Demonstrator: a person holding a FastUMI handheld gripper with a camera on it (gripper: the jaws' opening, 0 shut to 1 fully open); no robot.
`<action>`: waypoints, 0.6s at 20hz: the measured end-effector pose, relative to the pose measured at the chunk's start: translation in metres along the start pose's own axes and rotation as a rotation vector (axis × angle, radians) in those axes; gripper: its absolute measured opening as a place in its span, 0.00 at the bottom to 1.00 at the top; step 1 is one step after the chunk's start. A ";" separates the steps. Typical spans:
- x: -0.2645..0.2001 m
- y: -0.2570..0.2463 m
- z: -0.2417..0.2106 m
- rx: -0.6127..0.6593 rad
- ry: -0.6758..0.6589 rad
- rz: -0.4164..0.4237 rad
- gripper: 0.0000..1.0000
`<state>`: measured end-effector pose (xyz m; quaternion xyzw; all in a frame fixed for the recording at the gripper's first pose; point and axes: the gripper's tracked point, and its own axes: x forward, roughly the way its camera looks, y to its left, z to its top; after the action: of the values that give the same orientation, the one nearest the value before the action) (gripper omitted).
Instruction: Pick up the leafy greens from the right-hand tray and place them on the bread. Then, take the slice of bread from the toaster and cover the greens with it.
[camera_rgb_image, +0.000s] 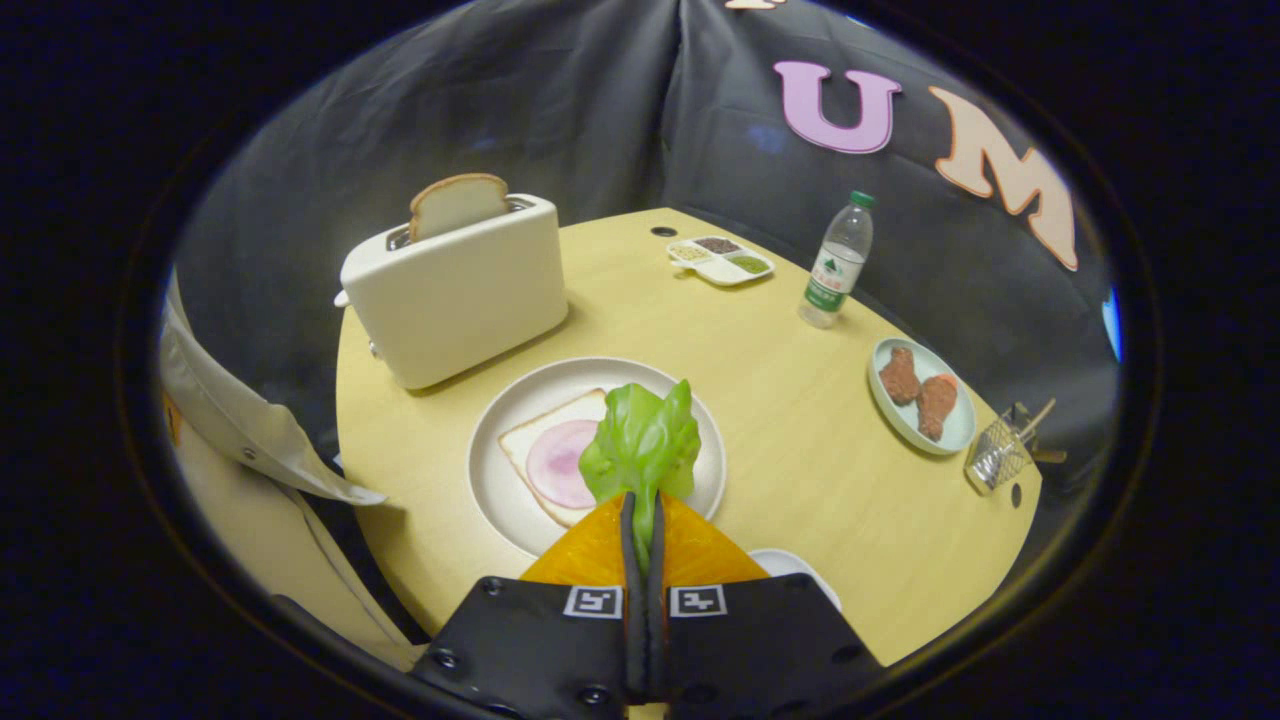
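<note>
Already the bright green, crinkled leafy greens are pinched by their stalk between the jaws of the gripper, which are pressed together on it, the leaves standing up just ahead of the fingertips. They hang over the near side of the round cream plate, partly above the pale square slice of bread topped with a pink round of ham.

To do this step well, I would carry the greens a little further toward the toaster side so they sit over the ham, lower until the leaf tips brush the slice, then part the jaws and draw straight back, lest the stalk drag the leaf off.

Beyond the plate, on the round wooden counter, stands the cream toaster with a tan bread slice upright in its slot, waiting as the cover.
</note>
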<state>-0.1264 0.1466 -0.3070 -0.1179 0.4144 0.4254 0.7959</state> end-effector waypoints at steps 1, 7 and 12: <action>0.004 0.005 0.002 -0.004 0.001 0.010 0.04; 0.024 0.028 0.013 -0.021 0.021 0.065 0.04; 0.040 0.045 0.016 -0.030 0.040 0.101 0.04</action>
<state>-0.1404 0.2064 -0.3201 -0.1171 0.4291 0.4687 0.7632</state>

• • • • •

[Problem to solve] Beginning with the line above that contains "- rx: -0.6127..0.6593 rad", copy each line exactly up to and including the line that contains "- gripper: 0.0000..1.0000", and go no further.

[Solved problem]
- rx: -0.6127..0.6593 rad
- ry: -0.6758..0.6589 rad
- rz: -0.4164..0.4237 rad
- gripper: 0.0000..1.0000

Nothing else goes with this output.